No entanto, infelizmente o mesmo corpo em que habitava um tão fantástico escritor era partilhado com um homem, igual a tantos outros, pleno de defeitos e virtudes. O homem Saramago não era um patriota, batia-se por ideais retrógados e responsáveis pelo sofrimento de milhões de pessoas, era frequentemente insensível perante os que defendiam outras ideologias e várias vezes foi ouvido a dizer as maiores barbaridades e ofensas (não estou sequer a pensar em religião). Usou a autoridade moral conferida pela qualidade e sucesso da sua escrita como instrumento de acção política e muitas vezes o cidadão político militante vestiu o disfarce de escritor para chegar aos palcos e aí falar de tudo menos de literatura. A ética ideológica de Saramago arrastou-o para locais por onde o escritor jamais passaria, mas... o que fazer? Saramago era apenas um homem, os homens fazem asneiras e os grandes escritores só podem escrever se tiverem mãos, braços e olhos, pelo que é inevitável que ocupem um corpo e que nesse corpo viva mais alguém. Não sabemos se Eça de Queiroz cheirava mal ou maltratava os criados, não sabemos se Luís de Camões roubava uvas nos mercados e não sabemos se Pessoa pagava os cafés - e a verdade é que não queremos saber.

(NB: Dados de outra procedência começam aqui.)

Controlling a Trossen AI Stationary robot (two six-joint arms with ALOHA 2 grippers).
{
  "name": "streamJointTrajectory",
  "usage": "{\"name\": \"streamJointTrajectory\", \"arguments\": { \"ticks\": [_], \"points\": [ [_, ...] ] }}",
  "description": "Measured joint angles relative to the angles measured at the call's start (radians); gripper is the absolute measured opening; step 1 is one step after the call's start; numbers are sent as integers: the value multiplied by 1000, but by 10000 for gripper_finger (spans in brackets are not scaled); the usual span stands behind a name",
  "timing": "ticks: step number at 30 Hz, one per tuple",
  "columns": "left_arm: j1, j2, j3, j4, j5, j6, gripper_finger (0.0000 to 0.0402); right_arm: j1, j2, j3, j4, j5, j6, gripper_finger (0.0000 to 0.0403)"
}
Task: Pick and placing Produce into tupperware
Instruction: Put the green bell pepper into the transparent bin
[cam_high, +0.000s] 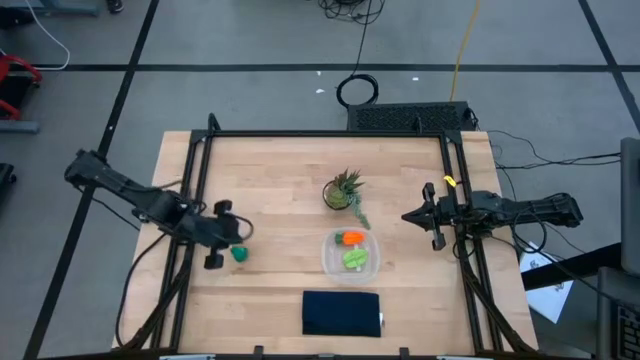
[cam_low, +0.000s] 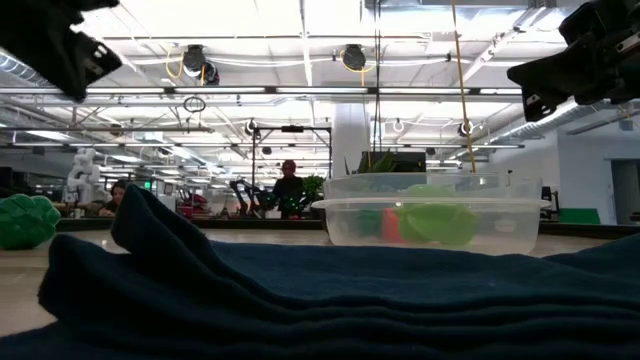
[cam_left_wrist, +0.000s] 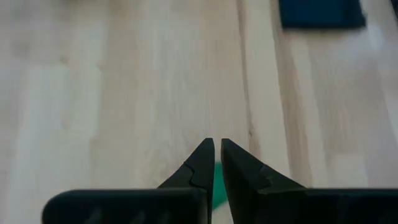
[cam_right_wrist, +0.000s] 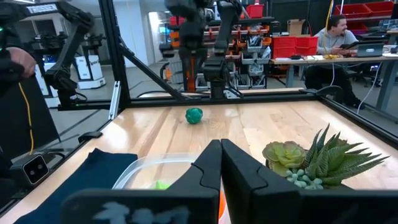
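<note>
The dark green piece (cam_high: 240, 254) lies on the bare wood near the table's left side; the low view shows it (cam_low: 25, 220) at its left edge, and the right wrist view (cam_right_wrist: 194, 115) across the table. The clear tupperware (cam_high: 352, 253) stands mid-table and holds the orange carrot (cam_high: 350, 238) and the lime-green piece (cam_high: 355, 260). My left gripper (cam_high: 232, 238) is shut and hangs above the table just over the dark green piece, a sliver of which (cam_left_wrist: 216, 186) shows behind its fingers. My right gripper (cam_high: 408, 215) is shut and waits raised, right of the tupperware.
A spiky potted plant (cam_high: 345, 192) stands just beyond the tupperware, toward the far edge. A dark navy folded cloth (cam_high: 342, 312) lies by the near edge and fills the foreground of the low view (cam_low: 320, 300). A black frame rails the table's sides. People sit in the room behind.
</note>
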Motion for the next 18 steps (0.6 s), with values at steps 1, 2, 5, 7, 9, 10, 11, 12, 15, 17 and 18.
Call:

Muitos desperdiçaram o raro privilégio de serem contemporâneos de um escritor assim e outros deixam que o ódio às convicções e manifestações pessoais de Saramago lhes ofusque o discernimento e nem sequer tentam. Enfim, Salieri também era um grande compositor...!
A minha posição é pois absolutamente clara: sim, Saramago merece todas as honras que o país lhe possa conceder (feriados, nomes de rua, cinzas no panteão, etc., etc.) - é que a memória das recordações dos homens passa depressa, mas os livros são eternos!